Il Convento dei padri Verginiani. Fu costruito nel 1550 con l'intenzione di  istituire un  eramo di padri  minori  col nome di  S. Antonio  ed a  spese  dei Puderico.
Negli anni che seguirono, gli stessi feudatari che avevano verso la Madonna di Montevergine    grande  devozione,  versarono  ingenti  somme  di  denaro   affinché i lavori del   convento e dell'annessa chiesa venissero ultimati. Nel 1578 dette opere furono completamente realizzate. Il convento si chiamò” dei padri verginiani”, la chiesa fu intitolata a S. Maria di Loreto.
Compiuta  l'opera  tanto  desiderata  dalla  propria  madre,  i  figli  Ottavio  ed Antonio  Puderico,  alla  sua  morte,  le  fecero  costruire  uno  splendido monumento  in  marmo,  detto  il  monumento  di  Lucrezia  Spinelli,  perché Giovannella o Vannella negli ultimi anni della vita si dedicò   a fare opere di bene e rimasta  vedova  visse  in regime monacale cambiando il proprio nome in quello di Lucrezia ed assumendo il cognome della madre.
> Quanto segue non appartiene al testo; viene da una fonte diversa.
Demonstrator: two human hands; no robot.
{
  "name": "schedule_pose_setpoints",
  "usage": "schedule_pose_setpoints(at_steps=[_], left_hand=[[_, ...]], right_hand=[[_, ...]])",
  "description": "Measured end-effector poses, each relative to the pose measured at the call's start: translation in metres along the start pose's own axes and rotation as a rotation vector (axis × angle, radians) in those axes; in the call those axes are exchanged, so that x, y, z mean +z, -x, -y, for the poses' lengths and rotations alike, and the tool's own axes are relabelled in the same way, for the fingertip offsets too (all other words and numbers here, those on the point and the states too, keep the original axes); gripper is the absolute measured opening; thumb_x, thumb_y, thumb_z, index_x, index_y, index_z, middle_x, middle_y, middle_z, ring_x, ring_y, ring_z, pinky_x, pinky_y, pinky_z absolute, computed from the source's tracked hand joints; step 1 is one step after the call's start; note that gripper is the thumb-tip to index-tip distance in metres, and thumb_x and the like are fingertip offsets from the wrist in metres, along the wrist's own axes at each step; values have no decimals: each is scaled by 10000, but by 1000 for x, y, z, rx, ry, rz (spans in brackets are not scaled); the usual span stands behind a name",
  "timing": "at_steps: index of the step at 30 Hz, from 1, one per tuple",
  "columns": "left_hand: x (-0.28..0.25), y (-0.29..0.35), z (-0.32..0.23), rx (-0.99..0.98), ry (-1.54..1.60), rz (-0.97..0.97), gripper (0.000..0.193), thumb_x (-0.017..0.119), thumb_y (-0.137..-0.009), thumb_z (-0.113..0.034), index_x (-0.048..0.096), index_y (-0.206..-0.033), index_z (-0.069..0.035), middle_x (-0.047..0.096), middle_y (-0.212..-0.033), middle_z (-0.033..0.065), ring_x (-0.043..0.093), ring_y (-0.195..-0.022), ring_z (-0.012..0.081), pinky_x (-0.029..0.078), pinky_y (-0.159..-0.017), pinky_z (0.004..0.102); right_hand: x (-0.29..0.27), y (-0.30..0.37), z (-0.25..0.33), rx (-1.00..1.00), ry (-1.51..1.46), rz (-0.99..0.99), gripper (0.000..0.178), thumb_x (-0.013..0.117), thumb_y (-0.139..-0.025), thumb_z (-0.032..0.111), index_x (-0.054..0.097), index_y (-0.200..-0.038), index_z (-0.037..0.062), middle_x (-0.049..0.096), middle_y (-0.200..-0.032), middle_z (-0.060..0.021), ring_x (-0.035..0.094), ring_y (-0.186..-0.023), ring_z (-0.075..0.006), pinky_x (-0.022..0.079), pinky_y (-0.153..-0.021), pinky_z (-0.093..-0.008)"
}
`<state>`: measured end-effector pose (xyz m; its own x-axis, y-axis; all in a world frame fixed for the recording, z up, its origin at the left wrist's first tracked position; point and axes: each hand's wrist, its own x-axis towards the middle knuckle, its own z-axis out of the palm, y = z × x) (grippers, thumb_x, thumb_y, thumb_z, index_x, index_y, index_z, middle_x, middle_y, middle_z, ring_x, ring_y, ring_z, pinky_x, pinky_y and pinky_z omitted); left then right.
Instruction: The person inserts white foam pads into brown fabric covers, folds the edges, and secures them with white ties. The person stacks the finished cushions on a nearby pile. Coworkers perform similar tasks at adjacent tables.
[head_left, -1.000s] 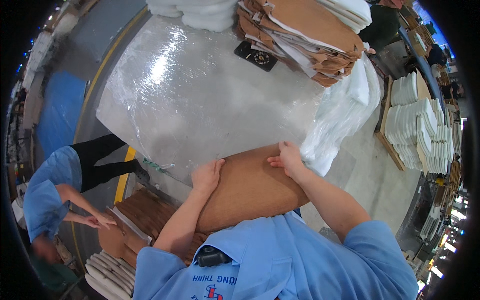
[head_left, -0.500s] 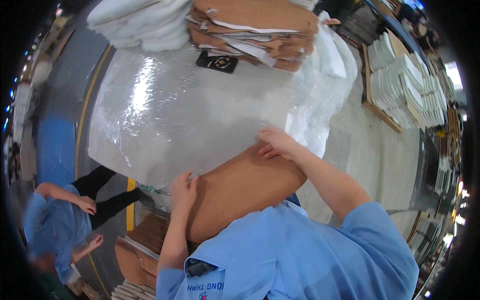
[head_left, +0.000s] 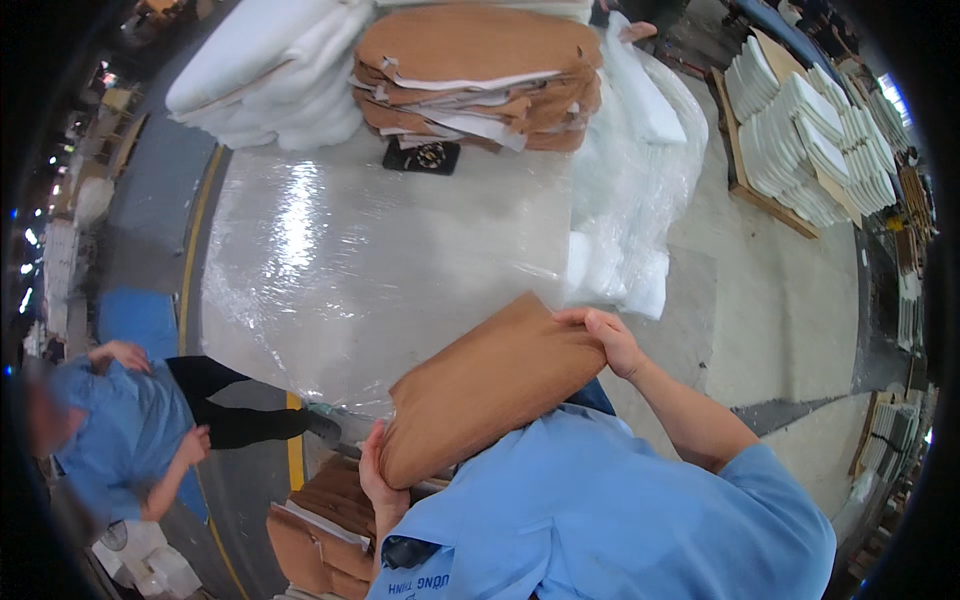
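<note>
A brown, fabric-covered pad (head_left: 490, 395) with rounded ends lies slantwise in front of my body, at the near edge of the plastic-wrapped table. Its lower left end rests in my left hand (head_left: 378, 482), whose fingers curl round from the side and underneath. At the other end, my right hand (head_left: 608, 338) grips the upper right edge, fingers on top. What sits inside the brown fabric cannot be made out.
On the clear-plastic-covered table (head_left: 400, 240) stand a stack of brown covers (head_left: 480, 50), a black patterned object (head_left: 420, 157) and white padding (head_left: 290, 75). More brown pieces (head_left: 325, 530) are piled at lower left. A person in blue (head_left: 125, 410) is at left; a pallet of white pads (head_left: 800, 140) at right.
My left hand has gone down from the pad's upper left edge to its lower left end. My right hand has shifted from the top edge to the right end.
</note>
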<state>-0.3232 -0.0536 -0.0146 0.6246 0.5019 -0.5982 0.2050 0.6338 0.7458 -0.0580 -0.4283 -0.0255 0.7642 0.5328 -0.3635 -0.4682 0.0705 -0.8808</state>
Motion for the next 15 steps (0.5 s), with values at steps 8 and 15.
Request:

Il convento nel corso dei secoli ha avuto diverse vicende. Nel 1759 l'abate Ciampi curò il restauro come si legge su una lapide marmorea attaccata al muro del lato nord.
Successivamente  fu  di  proprietà  del  comune,  poi  di  alcuni privati  che  lo vendettero  alla  Curia  di  Benevento  e  destinato  a    residenza  estiva  dei seminaristi fino agli anni 1960.
Dopo il 1980 lo stabile, ridotto in pessime condizioni, fu di nuovo acquistato dal comune . Restaurato , oggi è sede del  Municipio.